On this tutorial

Foundations

How Networks Learn

Core Architectures

Working with Models in Practice

Activation Functions in Neural Networks

In the introduction to artificial neural networks we saw that a neuron computes a weighted sum, adds a bias, and then passes the result through an activation function. That last step looks like a small detail, but it is what separates a neural network from ordinary linear algebra. Remove it and a hundred-layer network collapses into a straight line. This chapter explains why that happens, walks through every activation function you will actually use, and tells you which one to reach for in each situation.

Why Non-Linearity Is the Whole Point

Recall the neuron's core operation, z = w·x + b, which is a linear function. Now stack two layers with no activation between them. Layer one computes z₁ = W₁x + b₁ and layer two computes z₂ = W₂z₁ + b₂. Substitute one into the other:

z₂ = W₂(W₁x + b₁) + b₂
   = (W₂W₁)x + (W₂b₁ + b₂)
   = W'x + b'

The two layers reduce to a single linear layer with combined weights W' and bias b'. No matter how many linear layers you stack, the result is always equivalent to one linear layer, so it can only ever draw a straight line or a flat plane. It could never separate two classes that curve around each other, recognise a digit, or model language.

The activation function inserts a non-linear bend after each layer, and that bend is what lets a network combine simple pieces into very complex shapes. This is the property that makes deep learning a universal function approximator, and everything else in this series rests on it.

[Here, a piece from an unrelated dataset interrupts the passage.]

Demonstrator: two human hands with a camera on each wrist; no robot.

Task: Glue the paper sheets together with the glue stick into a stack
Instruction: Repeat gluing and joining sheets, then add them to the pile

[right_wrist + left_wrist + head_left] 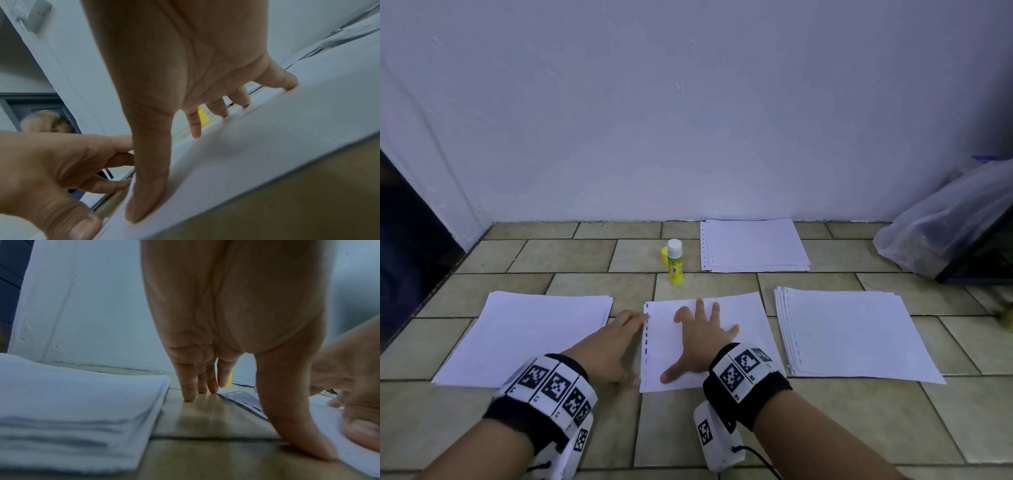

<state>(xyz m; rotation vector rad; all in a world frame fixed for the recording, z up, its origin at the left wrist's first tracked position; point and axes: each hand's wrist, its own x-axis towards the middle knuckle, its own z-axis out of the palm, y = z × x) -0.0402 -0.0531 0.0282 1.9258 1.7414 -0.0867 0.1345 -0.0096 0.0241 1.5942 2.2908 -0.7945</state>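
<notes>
The punched sheet is being pressed flat on the tiled floor by the splayed right hand, while its left edge is being squared by the flat, open left hand. Being thin, limp and slippery, it is best slid by an edge. The uncapped glue stick is standing just beyond.

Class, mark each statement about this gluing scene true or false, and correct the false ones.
1. The right hand lies flat with fingers spread on the middle sheet. True.
2. The glue stick lies on its side. False: it stands upright on the tiled floor.
3. The yellow cap is on the glue stick. False: it lies on the floor beside the stick.
4. The left hand touches the punched left edge of the middle sheet. True.
5. The left hand holds the glue stick. False: neither hand holds it.
</notes>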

The Step Function, Where It Started

The earliest neuron, the 1958 perceptron, used a hard step function that output 1 above a threshold and 0 below it. It works for the simplest decisions, but it has a fatal flaw for learning: its slope is zero everywhere and undefined at the jump. As you will see in the chapter on backpropagation and gradient descent, training relies on the slope of the function to know which way to adjust the weights. A function with zero slope gives no such signal, so the step function is a historical starting point rather than a practical tool.

Sigmoid

The sigmoid, or logistic, function smooths the step into an S-curve that squashes any input into the range 0 to 1:

sigmoid(z) = 1 / (1 + e^(-z))

Because it outputs a value between 0 and 1, it reads naturally as a probability, which is why it is the standard choice for the output neuron of a binary, yes or no, classifier. We used it for exactly this in the introduction's pass/fail example. Its weakness is that for large positive or negative inputs the curve flattens and its slope approaches zero, which in deep networks causes the vanishing gradient problem, where early layers stop learning because almost no signal reaches them. Its output is also not centred on zero, which slows training down.

import numpy as np

def sigmoid(z):
    return 1 / (1 + np.exp(-z))

print(sigmoid(np.array([-5, 0, 5])))
# [0.0067 0.5    0.9933]

Use sigmoid for the output layer of binary classification, and avoid it in the hidden layers of deep networks.

Tanh (Hyperbolic Tangent)

Tanh is a rescaled sigmoid that outputs in the range minus 1 to plus 1:

tanh(z) = (e^z - e^(-z)) / (e^z + e^(-z))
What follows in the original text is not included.